┌─ Dataset extract

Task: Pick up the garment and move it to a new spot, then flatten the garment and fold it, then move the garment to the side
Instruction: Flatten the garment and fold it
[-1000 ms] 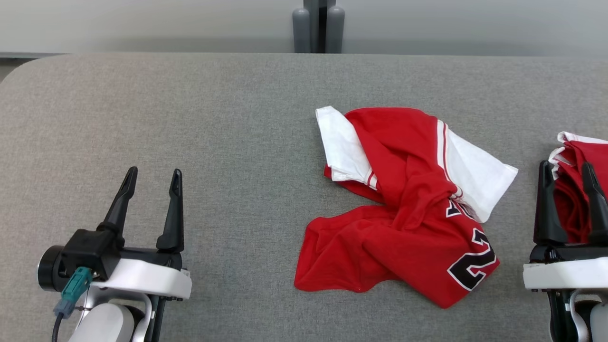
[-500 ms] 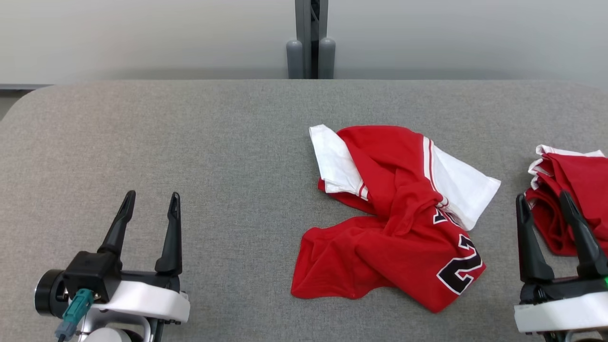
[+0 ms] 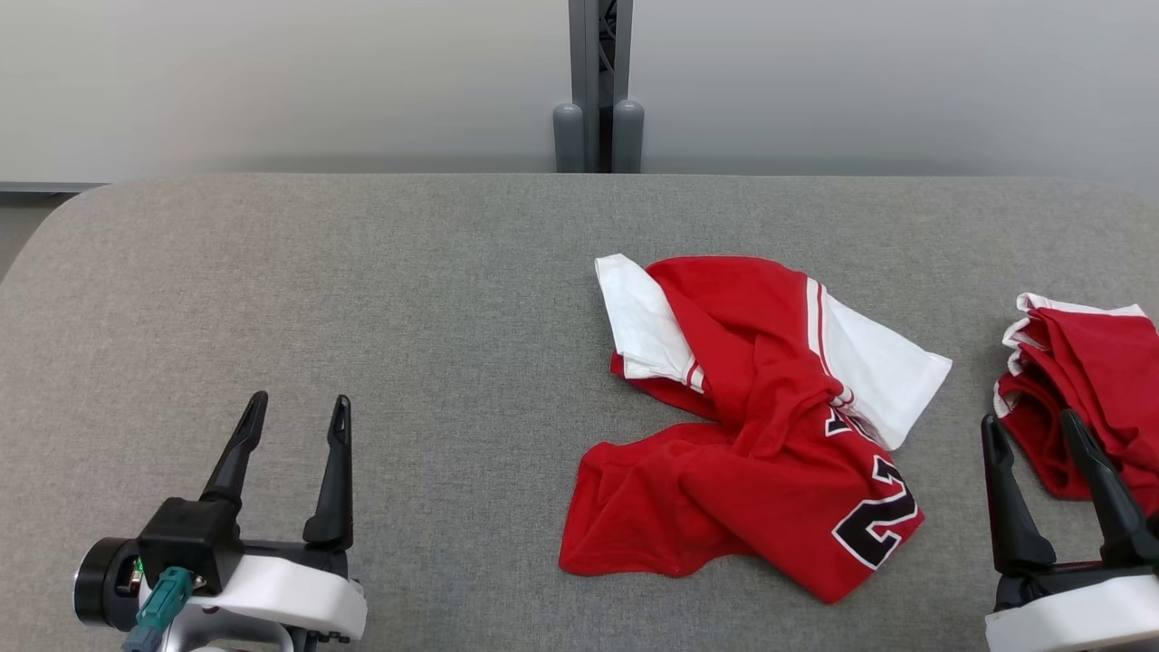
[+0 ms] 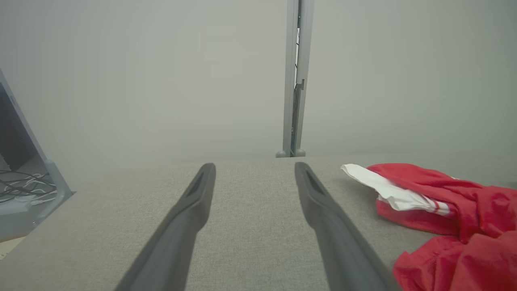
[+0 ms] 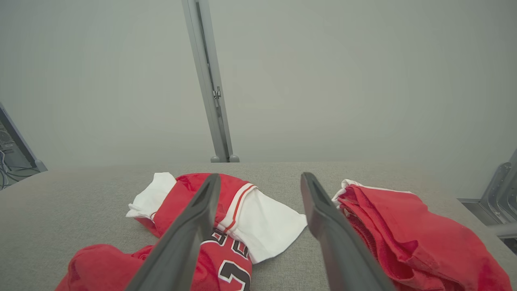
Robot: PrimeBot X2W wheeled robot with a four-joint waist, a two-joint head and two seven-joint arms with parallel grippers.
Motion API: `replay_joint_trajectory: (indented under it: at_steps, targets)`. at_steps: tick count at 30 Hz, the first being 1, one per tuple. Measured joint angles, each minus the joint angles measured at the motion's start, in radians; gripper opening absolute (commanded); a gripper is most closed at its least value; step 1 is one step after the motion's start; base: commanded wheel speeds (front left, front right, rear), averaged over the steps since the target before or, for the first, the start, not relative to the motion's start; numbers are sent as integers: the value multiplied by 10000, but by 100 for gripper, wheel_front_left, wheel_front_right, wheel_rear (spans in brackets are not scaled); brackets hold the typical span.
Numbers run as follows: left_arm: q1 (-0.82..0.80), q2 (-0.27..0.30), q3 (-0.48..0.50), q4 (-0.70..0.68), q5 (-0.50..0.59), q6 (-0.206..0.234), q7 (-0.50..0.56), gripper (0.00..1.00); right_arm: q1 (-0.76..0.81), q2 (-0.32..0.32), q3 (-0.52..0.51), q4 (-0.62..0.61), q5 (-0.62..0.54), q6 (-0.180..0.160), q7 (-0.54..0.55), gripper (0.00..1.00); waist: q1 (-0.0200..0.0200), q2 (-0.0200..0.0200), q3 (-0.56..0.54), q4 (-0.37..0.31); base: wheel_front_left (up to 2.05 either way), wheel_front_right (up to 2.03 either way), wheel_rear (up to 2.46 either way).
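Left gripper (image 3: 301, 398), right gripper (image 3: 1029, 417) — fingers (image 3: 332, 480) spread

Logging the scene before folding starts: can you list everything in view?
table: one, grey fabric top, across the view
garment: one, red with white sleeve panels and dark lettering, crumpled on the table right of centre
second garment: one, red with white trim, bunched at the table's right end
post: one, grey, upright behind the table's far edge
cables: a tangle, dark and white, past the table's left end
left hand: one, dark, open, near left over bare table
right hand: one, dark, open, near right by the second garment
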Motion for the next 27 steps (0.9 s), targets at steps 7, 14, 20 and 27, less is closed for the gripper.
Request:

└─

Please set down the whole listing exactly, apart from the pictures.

→ Task answer
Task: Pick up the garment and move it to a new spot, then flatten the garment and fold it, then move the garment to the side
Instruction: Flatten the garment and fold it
[-1000 ms] 
[-500 ms] 
[+0 ms] 
[+0 ms] 
[+0 ms] 
Robot: PrimeBot X2W wheeled robot with a four-joint waist, a two-joint head and two seven-joint arms with parallel grippers.
Motion API: `replay_joint_trajectory: (indented under it: at_steps, targets)`. at_steps: tick count at 30 Hz, the first being 1, one per tuple. Measured joint angles, each minus the joint angles measured at the motion's start, in radians; gripper opening absolute (commanded); a gripper is most closed at its least value; step 1 is one step after the motion's start; base: commanded wheel speeds (front left, front right, rear), averaged over the steps since the target before or, for the first, the start, not relative to the motion's start; numbers are sent as integers: the value multiplied by 10000, but by 100 for gripper, wheel_front_left, wheel_front_right, wheel_rear (spans in brackets are not scaled); brackets hold the typical span.
Numbers run as follows: left_arm: q1 (-0.82..0.80), q2 (-0.27..0.30), q3 (-0.48..0.50), q4 (-0.70..0.68), q5 (-0.50..0.59), q6 (-0.206..0.234), q7 (-0.50..0.56), gripper (0.00..1.00); right_arm: q1 (-0.76..0.81), q2 (-0.32..0.32), q3 (-0.52..0.51), q4 (-0.62..0.61), q5 (-0.62..0.54), q6 (-0.180..0.160), q7 (-0.54..0.55), gripper (0.00..1.00); waist: q1 (-0.0200..0.0200), q2 (-0.0200..0.0200), q3 (-0.56..0.54), q4 (-0.37..0.31); base: wheel_front_left (up to 2.05 either way), wheel_front_right (up to 2.03 either way), wheel_rear (up to 2.46 either way).
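Left gripper (image 3: 301, 398), right gripper (image 3: 1029, 417) — fingers (image 3: 332, 480) spread

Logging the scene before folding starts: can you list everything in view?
table: one, grey fabric top, across the view
garment: one, red with white sleeve panels and dark lettering, crumpled on the table right of centre
second garment: one, red with white trim, bunched at the table's right end
post: one, grey, upright behind the table's far edge
cables: a tangle, dark and white, past the table's left end
left hand: one, dark, open, near left over bare table
right hand: one, dark, open, near right by the second garment
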Motion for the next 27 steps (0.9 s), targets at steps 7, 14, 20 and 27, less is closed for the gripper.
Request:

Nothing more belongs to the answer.